Material provided:
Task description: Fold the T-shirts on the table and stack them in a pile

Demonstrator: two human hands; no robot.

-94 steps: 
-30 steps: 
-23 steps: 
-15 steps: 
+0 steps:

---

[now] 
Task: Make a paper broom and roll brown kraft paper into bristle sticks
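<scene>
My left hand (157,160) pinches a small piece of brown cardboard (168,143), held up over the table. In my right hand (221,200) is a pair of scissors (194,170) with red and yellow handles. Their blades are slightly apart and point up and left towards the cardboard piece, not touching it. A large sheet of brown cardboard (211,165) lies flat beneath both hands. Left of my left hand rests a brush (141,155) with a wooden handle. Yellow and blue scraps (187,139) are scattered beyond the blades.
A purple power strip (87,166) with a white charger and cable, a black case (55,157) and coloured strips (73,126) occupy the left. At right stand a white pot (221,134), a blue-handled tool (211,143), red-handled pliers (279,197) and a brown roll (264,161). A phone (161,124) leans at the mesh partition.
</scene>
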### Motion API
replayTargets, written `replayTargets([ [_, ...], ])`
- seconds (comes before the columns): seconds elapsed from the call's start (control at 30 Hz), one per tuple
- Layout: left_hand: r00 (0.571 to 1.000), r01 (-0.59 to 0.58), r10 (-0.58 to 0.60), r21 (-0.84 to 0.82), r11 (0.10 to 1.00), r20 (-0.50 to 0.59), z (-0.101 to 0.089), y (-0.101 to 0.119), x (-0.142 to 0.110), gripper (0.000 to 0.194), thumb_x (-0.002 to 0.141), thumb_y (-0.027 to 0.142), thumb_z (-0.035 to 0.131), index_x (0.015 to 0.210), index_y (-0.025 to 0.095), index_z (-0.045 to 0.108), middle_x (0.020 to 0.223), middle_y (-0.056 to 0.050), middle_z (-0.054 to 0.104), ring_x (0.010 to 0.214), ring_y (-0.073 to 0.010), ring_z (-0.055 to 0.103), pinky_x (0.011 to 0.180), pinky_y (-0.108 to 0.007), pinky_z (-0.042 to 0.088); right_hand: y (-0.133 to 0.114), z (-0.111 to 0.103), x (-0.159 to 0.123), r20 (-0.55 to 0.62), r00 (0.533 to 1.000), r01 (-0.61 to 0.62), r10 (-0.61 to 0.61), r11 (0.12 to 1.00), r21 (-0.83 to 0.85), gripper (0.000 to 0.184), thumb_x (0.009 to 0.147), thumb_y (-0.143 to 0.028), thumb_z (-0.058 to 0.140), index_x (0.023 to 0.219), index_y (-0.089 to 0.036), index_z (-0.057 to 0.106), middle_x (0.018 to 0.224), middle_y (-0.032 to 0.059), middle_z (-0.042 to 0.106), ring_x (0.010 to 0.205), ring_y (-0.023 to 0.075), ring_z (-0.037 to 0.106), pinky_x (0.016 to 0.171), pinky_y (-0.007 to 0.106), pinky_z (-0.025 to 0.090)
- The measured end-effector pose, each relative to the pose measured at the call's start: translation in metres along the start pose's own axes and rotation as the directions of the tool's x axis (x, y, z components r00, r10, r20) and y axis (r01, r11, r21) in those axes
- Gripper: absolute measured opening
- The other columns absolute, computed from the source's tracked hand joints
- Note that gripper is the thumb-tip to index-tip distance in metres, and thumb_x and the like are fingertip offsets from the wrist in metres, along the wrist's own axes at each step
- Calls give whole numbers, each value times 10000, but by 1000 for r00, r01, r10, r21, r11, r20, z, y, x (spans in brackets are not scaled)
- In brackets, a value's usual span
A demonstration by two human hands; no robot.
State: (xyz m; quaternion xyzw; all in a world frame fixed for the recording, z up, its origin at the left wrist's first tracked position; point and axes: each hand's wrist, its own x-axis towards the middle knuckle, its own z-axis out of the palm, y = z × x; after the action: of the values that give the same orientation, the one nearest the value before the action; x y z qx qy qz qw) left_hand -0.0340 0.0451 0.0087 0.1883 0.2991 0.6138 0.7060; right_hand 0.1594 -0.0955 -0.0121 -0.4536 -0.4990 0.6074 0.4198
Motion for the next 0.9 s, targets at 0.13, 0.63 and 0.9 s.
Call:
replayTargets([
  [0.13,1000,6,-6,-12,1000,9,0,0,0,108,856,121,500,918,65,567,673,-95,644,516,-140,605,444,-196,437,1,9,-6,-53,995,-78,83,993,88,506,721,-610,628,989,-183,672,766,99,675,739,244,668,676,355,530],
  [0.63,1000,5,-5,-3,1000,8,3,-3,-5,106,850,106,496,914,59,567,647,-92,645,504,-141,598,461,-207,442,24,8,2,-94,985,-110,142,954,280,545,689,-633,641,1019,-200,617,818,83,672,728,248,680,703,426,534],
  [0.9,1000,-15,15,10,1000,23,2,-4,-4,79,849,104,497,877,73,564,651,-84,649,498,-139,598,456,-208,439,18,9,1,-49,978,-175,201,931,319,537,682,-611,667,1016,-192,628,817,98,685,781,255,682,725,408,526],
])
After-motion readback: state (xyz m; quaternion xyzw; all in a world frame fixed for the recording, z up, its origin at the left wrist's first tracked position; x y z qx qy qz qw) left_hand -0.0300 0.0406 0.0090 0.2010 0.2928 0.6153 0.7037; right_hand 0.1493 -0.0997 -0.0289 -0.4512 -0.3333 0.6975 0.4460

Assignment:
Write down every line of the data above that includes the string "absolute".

Reply:
- Gripper: absolute measured opening
- The other columns absolute, computed from the source's tracked hand joints

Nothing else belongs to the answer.